8/01/2005

U.S. courts don't care about Americans!!!

A federal court judge on Wednesday extended for the fifth time an order barring a former investigator for the U.N. oil-for-food probe from turning over documents to U.S. congressional committees. The delay, until July 13, was granted by U.S. District Judge Ricardo Urbina in Washington. All parties have asked for repeated delays while they try to work out an agreement.

The restraining order, first issued on May 9, blocks Robert Parton, a former FBI agent, from handing over boxes of documents to two congressional committees that subpoenaed them after he resigned from the U.N.-appointed Independent Inquiry Committee. Parton left the probe, led by former Federal Reserve Chairman Paul Volcker, believing the inquiry ignored evidence critical of U.N. Secretary-General Kofi Annan, whose son worked for a company that received a lucrative contract in Iraq under the $67 billion program.

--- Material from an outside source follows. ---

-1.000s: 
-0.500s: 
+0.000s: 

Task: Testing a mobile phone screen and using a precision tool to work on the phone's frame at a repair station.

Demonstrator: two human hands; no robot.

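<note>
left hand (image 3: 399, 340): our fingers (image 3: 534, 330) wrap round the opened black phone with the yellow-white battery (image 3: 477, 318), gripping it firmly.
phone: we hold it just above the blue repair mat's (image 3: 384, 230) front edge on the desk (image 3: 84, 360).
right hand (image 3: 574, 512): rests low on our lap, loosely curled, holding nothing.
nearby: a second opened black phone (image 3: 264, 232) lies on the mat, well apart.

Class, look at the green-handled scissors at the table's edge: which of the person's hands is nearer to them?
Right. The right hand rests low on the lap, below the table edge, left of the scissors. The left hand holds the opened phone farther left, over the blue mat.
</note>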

Parton took thousands of files with him, which the Volcker inquiry says violated a confidentiality agreement, could put witnesses at risk and jeopardize its investigation. The documents were given in response to a subpoena to the House of Representatives International Relations Committee, headed by Illinois Republican Rep. Henry Hyde. Another House committee and one in the Senate then filed their own subpoenas. In its suit against Parton, the United Nations does not ask for the documents in the possession of Hyde's panel, but tries to prevent them from being distributed to other committees. Annan appointed the Volcker probe last year to investigate fraud in the oil-for-food program, which began in 1996. Under the deal, former Iraqi President Saddam Hussein's government could sell oil to buy goods to ease the impact of U.N. sanctions on ordinary Iraqis. The sanctions were imposed after Iraq's 1990 invasion of Kuwait.
Parton said he kept the documents to back up his allegations that the investigation was flawed. The Volcker panel says the documents belong to its inquiry and it needs to have jurisdiction over their distribution and to protect witnesses.